Failed Integration Efforts
The Civil Service Commission is the largest employer in the economy. As of May 2022, the number of employees in the department stands at 81,840 employees, employed in 102 government offices and support units. It is pertinent to distinguish between the limited civil service, which includes only government offices and support units and whose employees are directly employed by the state, and the entire public sector in Israel, which also includes local authorities, hospitals, health insurance funds, police, the National Security Service, schools, public companies, and more, comprising about 700,000 people.
In many countries, an effort is made to integrate civil service workers from groups that suffer from underrepresentation. Among these groups are women (less true for many coutries today), the disabled, immigrants, ethnic and religious minorities, and those that differ from the majority of the population in their religious beliefs, their way of life, their external appearance, and their language. This is considered to be a matter of some importance. Employees from different communities know how to provide better, targeted, and more tailored service to members of their own community. In addition, employees with diverse backgrounds and different mindsets can help to come up with original ideas, even if they are not always endorsed, due to the cultural world and the unique ways of thinking they can bring to the table. The diversity of employees in government offices can help the civil service become better and more efficient, improve its image in the public eye as an open, innovative, egalitarian, and representative body, and increase public trust.

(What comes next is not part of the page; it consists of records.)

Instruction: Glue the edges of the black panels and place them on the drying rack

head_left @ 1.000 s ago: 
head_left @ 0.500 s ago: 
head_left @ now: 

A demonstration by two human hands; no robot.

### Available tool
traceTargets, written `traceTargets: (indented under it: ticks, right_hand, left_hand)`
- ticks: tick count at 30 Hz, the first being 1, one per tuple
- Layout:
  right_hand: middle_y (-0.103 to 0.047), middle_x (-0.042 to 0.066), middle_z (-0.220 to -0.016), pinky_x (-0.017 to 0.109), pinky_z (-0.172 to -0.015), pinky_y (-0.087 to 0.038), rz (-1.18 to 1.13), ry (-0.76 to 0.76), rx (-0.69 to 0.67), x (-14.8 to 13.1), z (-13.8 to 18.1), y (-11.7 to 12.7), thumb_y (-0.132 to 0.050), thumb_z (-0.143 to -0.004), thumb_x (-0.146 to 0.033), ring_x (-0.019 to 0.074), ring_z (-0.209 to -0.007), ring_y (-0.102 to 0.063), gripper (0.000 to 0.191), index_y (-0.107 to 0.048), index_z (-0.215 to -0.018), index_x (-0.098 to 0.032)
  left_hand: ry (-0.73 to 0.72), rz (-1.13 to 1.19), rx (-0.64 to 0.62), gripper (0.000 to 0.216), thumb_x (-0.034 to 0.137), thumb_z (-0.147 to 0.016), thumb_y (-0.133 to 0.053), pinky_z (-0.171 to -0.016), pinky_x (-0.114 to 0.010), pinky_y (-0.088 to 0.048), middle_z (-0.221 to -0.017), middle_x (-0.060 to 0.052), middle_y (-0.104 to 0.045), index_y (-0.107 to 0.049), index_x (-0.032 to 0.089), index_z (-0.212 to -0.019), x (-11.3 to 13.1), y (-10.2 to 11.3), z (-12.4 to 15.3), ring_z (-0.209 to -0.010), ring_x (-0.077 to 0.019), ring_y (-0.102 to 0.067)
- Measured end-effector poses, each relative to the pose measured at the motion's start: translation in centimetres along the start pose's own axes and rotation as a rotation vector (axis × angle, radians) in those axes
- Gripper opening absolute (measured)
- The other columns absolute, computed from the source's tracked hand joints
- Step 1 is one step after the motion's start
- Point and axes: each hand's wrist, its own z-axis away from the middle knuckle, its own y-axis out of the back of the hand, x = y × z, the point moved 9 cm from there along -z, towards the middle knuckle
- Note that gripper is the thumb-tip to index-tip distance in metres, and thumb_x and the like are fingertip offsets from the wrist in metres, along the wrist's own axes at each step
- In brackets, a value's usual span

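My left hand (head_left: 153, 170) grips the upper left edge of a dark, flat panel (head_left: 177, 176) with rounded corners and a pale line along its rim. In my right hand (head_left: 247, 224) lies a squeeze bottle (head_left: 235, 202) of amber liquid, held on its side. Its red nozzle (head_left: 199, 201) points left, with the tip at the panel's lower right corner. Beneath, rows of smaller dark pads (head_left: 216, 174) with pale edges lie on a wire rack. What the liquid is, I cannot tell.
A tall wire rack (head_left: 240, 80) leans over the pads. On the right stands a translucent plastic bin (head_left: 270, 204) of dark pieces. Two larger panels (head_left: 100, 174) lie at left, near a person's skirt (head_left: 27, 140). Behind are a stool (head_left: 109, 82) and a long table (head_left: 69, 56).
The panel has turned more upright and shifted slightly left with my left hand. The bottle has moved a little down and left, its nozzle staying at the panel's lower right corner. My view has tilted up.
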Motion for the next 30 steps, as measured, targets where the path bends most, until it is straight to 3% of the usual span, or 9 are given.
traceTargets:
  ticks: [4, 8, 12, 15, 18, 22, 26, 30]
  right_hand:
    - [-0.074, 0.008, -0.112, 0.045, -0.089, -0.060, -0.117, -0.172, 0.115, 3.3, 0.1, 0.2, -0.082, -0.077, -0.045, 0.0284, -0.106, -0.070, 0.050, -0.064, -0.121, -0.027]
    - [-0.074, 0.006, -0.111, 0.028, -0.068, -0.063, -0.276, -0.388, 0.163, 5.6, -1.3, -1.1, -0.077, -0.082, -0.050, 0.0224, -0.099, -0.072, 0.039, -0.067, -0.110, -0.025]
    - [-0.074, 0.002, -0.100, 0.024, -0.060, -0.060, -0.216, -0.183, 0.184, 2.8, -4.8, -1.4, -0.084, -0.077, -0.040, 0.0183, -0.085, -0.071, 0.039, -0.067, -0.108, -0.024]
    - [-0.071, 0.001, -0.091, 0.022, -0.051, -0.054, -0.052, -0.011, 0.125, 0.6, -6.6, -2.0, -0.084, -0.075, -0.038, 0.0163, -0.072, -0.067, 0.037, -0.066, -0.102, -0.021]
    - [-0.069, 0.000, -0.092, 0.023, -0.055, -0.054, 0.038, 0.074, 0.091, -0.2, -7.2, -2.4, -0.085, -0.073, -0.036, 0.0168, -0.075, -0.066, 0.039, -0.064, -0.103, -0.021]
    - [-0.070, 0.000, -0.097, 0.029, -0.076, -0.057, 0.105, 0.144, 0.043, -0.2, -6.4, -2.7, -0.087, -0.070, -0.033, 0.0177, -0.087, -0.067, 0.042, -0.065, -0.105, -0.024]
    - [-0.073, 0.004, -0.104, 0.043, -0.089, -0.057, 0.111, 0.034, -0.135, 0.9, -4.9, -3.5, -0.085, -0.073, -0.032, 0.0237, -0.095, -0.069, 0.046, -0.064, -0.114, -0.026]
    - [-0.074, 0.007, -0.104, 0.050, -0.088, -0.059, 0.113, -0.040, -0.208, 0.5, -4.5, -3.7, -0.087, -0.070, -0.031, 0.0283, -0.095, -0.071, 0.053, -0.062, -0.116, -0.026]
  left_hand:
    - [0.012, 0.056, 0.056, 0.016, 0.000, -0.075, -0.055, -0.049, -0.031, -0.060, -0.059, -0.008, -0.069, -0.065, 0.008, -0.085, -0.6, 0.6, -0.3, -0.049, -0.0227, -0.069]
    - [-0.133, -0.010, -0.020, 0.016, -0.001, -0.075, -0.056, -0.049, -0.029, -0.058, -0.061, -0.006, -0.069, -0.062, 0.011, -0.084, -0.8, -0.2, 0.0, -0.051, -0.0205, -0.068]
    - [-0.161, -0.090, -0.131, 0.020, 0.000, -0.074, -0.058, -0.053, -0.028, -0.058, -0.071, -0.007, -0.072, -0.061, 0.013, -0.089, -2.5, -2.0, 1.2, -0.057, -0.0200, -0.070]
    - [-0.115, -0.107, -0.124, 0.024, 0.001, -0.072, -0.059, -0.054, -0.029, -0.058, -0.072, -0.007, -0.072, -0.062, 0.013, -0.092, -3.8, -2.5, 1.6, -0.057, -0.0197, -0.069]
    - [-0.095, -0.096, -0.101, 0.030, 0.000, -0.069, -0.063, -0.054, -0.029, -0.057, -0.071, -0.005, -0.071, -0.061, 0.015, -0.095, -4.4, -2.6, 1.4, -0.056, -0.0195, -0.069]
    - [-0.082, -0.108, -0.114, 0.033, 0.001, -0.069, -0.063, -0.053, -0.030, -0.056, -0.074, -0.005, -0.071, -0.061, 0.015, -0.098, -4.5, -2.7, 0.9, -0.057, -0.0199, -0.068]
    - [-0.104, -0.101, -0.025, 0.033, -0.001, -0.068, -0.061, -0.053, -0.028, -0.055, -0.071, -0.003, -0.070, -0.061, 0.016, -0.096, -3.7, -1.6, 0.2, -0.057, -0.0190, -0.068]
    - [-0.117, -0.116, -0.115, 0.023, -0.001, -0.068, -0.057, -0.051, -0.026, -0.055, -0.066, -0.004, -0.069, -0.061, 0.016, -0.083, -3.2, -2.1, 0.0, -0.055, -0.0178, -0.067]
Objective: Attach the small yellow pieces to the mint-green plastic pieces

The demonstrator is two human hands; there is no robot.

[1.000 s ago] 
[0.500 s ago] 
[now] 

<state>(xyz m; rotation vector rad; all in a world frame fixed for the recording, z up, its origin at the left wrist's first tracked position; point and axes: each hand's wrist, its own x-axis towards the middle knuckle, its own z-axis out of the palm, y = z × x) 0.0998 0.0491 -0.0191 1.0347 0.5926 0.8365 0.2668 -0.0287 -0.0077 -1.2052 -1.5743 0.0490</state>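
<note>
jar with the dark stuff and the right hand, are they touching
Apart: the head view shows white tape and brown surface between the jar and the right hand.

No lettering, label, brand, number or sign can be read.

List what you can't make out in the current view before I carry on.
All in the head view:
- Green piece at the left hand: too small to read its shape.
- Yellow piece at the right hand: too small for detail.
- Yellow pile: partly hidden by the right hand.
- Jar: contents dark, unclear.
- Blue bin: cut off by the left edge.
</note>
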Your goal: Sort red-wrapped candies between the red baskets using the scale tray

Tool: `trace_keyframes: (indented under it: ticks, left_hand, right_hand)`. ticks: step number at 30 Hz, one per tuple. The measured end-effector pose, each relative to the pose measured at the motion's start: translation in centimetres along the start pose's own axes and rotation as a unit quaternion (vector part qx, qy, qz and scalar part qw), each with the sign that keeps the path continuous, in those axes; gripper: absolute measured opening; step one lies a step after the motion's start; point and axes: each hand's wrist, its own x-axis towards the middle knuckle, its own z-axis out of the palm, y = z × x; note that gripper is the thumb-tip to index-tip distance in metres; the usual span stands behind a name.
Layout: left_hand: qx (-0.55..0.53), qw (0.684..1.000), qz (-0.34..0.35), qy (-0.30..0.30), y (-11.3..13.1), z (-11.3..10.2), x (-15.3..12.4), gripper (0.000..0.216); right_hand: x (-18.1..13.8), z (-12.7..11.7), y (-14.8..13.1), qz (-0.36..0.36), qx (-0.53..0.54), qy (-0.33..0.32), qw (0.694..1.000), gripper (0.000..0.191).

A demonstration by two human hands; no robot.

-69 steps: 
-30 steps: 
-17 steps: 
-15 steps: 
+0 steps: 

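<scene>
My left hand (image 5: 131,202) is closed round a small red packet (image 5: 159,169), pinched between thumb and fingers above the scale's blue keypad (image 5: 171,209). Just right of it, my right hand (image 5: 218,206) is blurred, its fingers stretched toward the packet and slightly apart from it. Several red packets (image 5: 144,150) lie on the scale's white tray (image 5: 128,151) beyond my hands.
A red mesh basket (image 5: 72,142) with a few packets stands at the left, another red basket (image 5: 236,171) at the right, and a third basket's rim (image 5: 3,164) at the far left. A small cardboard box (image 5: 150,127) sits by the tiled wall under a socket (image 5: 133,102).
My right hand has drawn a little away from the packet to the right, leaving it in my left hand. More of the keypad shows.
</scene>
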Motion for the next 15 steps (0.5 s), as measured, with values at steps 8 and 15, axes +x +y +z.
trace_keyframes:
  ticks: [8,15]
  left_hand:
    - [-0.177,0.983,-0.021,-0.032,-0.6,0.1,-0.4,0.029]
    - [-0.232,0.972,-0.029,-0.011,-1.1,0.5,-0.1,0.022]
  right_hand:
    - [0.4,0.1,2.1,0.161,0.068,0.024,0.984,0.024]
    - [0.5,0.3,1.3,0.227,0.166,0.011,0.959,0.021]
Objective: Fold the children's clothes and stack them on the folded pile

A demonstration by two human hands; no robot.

Employees from different communities know how to provide better, targeted, and more tailored service to members of their own community. In addition, employees with diverse backgrounds and different mindsets can help to come up with original ideas, even if they are not always endorsed, due to the cultural world and the unique ways of thinking they can bring to the table
In 2011, when it was not yet possible to ascertain the number of Charedim in the civil service, I conducted a sample test on the number of Charedim in government offices and selected local authorities. The analysis showed that the proportion of Charedim in the civil service and local authorities was minuscule, very far from their proportion in the population, even though many Charedi academics, men and women, had already been educated in professions that meet the requirements of the civil service tenders (including for positions ranked in the Union of Academics in Social Sciences and Humanities at levels 36-38 and above, and in the A1-A2 ranking for jurists). This figure was surprising, especially because surveys suggest that Charedi individuals are interested in working in these fields. For example, a survey conducted by the Ministry of Industry, Trade and Labor at the time (2011) showed that among Charedim, 72.1% of women and 45% of men expressed a desire to integrate into the public sector, compared with only 43.5% of women and 20% of men in the general sector. Despite this, the number of Charedim in the civil service and local authorities remained very small, the only exception being education.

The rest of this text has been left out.